===== Supplied material =====

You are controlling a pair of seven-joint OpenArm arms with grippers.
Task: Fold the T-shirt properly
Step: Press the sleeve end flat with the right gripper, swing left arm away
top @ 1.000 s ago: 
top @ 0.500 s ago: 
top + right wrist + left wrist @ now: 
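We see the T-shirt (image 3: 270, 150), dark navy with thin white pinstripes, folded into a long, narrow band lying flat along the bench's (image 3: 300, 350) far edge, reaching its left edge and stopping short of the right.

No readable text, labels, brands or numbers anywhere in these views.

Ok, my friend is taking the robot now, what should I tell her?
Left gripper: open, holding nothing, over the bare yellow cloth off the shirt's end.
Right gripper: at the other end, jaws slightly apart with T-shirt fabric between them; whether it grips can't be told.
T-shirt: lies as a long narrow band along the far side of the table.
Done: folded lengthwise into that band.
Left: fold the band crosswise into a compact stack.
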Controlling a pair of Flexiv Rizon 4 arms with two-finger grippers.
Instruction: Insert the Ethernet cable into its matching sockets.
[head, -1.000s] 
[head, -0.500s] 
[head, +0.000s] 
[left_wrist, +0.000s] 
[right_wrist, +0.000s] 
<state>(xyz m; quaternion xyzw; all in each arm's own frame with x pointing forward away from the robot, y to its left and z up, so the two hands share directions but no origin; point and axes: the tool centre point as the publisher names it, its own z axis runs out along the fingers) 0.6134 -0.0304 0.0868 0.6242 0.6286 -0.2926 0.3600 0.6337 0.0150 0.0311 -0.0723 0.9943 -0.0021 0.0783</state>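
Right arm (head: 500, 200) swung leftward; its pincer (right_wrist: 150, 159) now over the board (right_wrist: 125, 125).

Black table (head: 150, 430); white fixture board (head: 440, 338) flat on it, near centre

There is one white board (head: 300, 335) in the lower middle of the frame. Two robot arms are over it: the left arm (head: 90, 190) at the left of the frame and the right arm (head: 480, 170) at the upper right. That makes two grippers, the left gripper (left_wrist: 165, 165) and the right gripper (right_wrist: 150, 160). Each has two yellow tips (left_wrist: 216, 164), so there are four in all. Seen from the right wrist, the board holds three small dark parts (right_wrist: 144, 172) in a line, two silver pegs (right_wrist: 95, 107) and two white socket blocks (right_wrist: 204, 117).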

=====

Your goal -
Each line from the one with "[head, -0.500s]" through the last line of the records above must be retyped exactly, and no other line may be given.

Written response -
[head, -0.500s] 
[head, +0.000s] 
[left_wrist, +0.000s] 
[right_wrist, +0.000s] 
<state>(xyz m; quaternion xyzw; all in each arm's own frame with x pointing forward away from the robot, y to its left and z up, so the two hands share directions but no origin; point and axes: the tool centre point as the publisher names it, its own z axis runs out along the fingers) 0.6134 -0.0304 0.0868 0.6242 0.6286 -0.2926 0.3600 0.6337 0.0150 0.0311 -0.0723 0.9943 -0.0021 0.0783</state>
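Right arm (head: 500, 200) swung leftward; its pincer (right_wrist: 150, 159) now over the board (right_wrist: 125, 125).

Black table (head: 150, 430); white fixture board (head: 440, 338) flat on it, near centre

There is one white board (head: 300, 335) in the lower middle of the frame. Two robot arms are over it: the left arm (head: 90, 190) at the left of the frame and the right arm (head: 480, 170) at the upper right. That makes two grippers, the left gripper (left_wrist: 165, 165) and the right gripper (right_wrist: 150, 160). Each has two yellow tips (left_wrist: 216, 164), so there are four in all. Seen from the right wrist, the board holds three small dark parts (right_wrist: 144, 172) in a line, two silver pegs (right_wrist: 95, 107) and two white socket blocks (right_wrist: 204, 117).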

No further output is required here.